■ Exercise ■
Copy out the lines of the records below, and only those lines, from the one with "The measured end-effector" through the one with "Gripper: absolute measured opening", exactly as they appear.

*** Provided data ***

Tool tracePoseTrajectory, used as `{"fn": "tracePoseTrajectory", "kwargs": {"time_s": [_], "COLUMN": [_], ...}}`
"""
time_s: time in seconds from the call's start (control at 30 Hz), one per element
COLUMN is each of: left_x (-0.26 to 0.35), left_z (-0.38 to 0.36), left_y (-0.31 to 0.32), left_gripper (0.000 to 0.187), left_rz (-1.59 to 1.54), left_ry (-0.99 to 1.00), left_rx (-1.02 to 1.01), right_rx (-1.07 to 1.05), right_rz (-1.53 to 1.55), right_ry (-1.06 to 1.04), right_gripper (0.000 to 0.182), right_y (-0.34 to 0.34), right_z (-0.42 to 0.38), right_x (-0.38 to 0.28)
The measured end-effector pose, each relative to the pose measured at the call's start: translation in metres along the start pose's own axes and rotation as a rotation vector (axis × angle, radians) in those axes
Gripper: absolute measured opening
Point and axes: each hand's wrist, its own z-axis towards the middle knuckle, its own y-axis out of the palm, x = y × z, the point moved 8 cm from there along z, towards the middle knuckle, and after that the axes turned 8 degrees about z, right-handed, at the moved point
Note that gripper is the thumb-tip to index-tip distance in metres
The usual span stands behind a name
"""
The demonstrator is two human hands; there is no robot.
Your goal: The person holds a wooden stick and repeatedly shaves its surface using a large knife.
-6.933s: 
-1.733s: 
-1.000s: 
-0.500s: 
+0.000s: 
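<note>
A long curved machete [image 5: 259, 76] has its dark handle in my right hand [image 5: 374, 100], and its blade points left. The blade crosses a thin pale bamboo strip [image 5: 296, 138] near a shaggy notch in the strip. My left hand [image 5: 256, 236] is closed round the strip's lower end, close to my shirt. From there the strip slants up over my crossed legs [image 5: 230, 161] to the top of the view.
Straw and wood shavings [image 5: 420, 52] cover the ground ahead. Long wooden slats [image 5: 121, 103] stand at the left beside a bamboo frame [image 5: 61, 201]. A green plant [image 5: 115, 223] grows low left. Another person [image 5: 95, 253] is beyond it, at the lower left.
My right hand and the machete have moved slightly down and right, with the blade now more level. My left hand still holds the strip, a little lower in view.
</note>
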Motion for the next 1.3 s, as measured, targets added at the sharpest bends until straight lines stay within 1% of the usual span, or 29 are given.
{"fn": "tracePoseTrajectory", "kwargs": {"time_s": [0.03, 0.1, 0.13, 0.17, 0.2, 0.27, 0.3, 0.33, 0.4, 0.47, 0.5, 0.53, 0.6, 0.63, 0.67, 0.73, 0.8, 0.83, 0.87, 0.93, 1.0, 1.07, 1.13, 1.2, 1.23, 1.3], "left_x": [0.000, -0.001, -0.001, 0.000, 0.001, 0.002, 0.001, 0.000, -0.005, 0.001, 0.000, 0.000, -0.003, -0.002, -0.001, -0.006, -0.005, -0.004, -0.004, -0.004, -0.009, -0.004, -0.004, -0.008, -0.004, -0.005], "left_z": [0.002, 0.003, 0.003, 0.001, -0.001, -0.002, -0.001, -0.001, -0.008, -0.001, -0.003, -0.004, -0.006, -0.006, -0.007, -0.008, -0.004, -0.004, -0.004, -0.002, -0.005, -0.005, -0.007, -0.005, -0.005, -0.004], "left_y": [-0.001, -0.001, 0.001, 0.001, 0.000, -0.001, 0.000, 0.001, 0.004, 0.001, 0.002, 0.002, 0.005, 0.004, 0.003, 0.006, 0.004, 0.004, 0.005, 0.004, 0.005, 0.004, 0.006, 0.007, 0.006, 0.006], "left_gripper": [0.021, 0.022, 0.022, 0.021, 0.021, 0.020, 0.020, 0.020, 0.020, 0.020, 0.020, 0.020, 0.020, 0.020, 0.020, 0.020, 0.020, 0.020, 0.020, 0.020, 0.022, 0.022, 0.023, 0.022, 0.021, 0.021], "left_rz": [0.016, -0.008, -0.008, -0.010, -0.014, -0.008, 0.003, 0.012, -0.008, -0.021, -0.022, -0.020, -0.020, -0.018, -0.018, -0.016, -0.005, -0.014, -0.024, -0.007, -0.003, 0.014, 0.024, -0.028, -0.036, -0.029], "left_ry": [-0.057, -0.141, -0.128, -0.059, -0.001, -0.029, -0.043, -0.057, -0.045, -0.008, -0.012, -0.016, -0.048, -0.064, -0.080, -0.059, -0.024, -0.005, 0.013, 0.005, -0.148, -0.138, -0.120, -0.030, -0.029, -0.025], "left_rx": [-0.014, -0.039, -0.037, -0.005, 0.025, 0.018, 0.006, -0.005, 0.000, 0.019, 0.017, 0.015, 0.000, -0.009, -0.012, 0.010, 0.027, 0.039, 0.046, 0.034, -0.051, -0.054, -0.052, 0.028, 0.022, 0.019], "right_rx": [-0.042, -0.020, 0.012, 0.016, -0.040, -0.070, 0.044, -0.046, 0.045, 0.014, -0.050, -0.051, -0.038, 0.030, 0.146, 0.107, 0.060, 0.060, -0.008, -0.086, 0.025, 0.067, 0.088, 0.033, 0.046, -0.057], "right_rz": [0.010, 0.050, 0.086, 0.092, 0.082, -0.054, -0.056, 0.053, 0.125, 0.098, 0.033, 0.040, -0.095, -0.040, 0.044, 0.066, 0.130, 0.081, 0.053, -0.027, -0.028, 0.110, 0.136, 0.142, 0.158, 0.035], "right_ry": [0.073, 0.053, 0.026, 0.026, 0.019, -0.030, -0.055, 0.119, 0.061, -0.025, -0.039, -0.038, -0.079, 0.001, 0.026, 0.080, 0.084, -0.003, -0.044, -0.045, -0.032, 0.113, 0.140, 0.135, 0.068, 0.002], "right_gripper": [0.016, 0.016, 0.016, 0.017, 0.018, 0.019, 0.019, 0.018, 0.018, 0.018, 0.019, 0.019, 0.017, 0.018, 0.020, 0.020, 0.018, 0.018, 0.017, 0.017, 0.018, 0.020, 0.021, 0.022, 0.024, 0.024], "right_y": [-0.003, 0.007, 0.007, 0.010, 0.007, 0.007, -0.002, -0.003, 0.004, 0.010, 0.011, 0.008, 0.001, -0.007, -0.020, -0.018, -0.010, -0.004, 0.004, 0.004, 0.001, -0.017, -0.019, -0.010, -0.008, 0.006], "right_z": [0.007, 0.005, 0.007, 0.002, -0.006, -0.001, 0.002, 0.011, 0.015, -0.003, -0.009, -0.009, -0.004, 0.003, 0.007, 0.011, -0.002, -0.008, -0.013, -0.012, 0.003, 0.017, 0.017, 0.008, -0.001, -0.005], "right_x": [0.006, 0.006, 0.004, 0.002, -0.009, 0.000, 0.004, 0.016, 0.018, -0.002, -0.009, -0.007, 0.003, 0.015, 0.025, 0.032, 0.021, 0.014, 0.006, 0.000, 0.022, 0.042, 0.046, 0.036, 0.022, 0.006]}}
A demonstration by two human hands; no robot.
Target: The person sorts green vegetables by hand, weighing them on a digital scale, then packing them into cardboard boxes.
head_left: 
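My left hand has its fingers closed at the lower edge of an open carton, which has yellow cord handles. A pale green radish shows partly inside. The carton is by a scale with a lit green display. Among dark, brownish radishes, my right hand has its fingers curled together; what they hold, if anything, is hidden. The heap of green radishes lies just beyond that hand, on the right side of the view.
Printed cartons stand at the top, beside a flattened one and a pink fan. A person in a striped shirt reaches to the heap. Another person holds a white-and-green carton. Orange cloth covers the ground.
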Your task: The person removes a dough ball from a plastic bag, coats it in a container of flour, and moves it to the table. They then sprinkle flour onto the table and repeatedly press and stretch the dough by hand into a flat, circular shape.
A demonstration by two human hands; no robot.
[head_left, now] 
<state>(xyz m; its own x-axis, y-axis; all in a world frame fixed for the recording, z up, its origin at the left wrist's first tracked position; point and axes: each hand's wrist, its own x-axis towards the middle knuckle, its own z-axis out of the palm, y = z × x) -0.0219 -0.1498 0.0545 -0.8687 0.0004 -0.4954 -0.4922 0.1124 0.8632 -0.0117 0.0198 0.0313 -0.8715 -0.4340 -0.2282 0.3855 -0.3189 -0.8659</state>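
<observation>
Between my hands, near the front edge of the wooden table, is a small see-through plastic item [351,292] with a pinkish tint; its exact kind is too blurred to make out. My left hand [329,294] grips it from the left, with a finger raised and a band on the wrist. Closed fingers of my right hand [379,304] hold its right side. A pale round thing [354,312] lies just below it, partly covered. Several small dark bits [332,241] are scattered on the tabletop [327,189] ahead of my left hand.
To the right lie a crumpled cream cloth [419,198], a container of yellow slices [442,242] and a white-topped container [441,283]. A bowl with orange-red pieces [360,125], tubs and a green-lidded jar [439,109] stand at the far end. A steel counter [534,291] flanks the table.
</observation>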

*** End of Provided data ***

■ Solution for this exercise ■
The measured end-effector pose, each relative to the pose measured at the call's start: translation in metres along the start pose's own axes and rotation as a rotation vector (axis × angle, radians) in those axes
Gripper: absolute measured opening

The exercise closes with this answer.